Chronic pain is common, expensive, and challenging to treat, which is why many individuals have turned to cannabis. Alternative medication for pain management includes pharmaceutical opioid-based pain killers, which can lead to addiction and dependency. Cannabis and opioids are both analgesics that block pain signals in the brain and central nervous system by binding to the receptors located in the endocannabinoid system. A study conducted by Oxford researchers explained that cannabis does not kill pain as much as it makes it the pain more bearable. In other words, cannabis affects the emotional reaction and not the pain itself. However, we do not know enough about how cannabis works in the body as well as how it interacts with pain in our bodies. The bottom line is that there is enough research to support that cannabis makes the pain more manageable (even if most of the evidence is anecdotal) and now, the study to be conducted by Professor Henderson stands to provide more concrete evidence.
The Study’s Plan
The team of researchers and professionals plan on conducting clinical trials which will administer CBD to patients with spinal cord injury-included pain to determine whether the cannabinoid can reduce their pain. The team will first compare the brain imaging of those who have developed chronic pain after spinal cord injury to those who have not. By doing this, they will be able to establish what is responsible for the development of chronic pain.
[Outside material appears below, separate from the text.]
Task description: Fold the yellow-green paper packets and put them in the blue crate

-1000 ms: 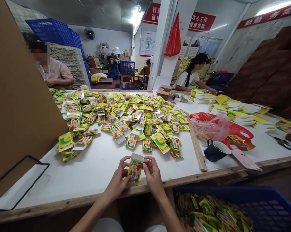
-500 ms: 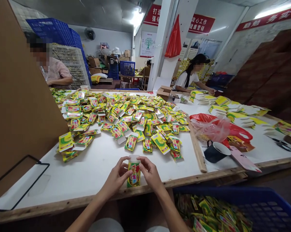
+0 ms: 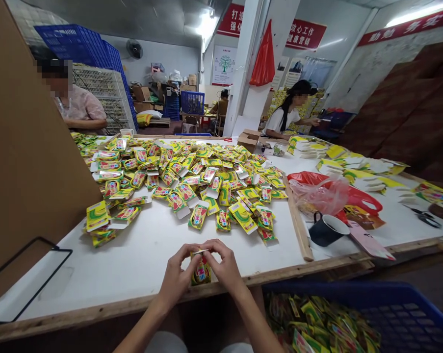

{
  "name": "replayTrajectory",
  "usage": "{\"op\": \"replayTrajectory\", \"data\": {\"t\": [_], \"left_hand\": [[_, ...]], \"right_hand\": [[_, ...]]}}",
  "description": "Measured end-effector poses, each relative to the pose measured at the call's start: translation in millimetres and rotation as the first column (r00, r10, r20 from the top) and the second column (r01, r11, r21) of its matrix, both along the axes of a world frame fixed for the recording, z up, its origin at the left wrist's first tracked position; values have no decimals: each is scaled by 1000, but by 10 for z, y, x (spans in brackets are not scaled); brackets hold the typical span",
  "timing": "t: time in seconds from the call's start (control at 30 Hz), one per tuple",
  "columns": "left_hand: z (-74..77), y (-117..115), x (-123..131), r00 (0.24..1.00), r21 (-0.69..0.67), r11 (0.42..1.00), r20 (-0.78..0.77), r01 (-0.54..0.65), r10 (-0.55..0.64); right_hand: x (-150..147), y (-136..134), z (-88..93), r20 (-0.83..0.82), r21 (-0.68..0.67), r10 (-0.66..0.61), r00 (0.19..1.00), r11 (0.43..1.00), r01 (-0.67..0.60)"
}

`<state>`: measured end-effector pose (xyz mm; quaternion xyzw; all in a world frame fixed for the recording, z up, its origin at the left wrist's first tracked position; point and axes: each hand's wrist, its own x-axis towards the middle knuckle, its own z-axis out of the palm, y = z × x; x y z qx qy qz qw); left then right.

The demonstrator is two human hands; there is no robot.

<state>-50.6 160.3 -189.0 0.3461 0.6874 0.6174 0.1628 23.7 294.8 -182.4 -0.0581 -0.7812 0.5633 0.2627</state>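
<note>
A small yellow-green candy box (image 3: pixel 201 272) stands upright at the table's front edge, its printed face toward me. My left hand (image 3: pixel 179 269) grips it from the left, with the thumb near its top front edge. From the right, my right hand (image 3: pixel 223 262) pinches the same top edge, fingers behind and thumb in front. The white top flap (image 3: pixel 201 251) lies folded down between my fingertips. Beyond my hands spreads a heap of similar small boxes (image 3: pixel 192 181), several with white flaps sticking out.
A cardboard sheet (image 3: pixel 33 162) and black wire frame (image 3: pixel 30 274) stand left. Right of a wooden strip (image 3: pixel 298 220) are a dark mug (image 3: pixel 327 230), plastic bags (image 3: pixel 320 191) and scissors (image 3: pixel 427 218). Below right sits a blue crate (image 3: pixel 401 304) of boxes. Co-workers sit across the table.
The white flap, upright before, is now bent down over the box top. Both hands have closed in on the top edge, thumbs higher. A co-worker at right has raised a hand.
</note>
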Motion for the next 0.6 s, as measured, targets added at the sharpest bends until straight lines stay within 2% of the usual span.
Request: {"op": "replayTrajectory", "data": {"t": [0.07,0.3,0.47,0.6], "left_hand": [[31,-11,-10,1000,-24,1000,-11,-12,12],[52,108,-72,990,-35,993,81,-116,118],[4,60,-71,992,-33,997,106,-63,67],[4,-32,-52,999,-15,1000,40,-26,27]], "right_hand": [[7,-20,38,4,35,-6,1000,999,5],[-55,-23,78,101,5,-105,989,994,105],[-20,-20,23,97,-34,-56,994,998,60],[11,-57,-18,79,-107,-17,997,994,25]]}}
The second part of the study involves a randomized, double-blind placebo-controlled study that will be used to investigate CBD’s ability to reduce pain. Professor Henderson stated that “while there are some studies showing that CBD can reduce pain in other chronic conditions, no one fully understands how it works to reduce pain. Our study can help tease this out”. The study will be conducted at the Prince of Wales Hospital, NeuRA, and the University of Sydney and it is set to take place over four years with the first of the trials set to begin at the start of 2021. The team is still in the process of recruiting participants and if you are interested or know of anyone who is interested, the team has advised that you register your interest by contacting Professor Henderson by phone or by email which can be found on the University’s website.
Professor McGregor said that “the Lambert Initiative is committed to working in areas of unmet need and severe suffering. Supporting spinal injury patients with cannabis-based medicines provides an opportunity to do exactly that”. The team hopes that they will be able to make real impacts on the patients and their families by paving the way for effective treatment.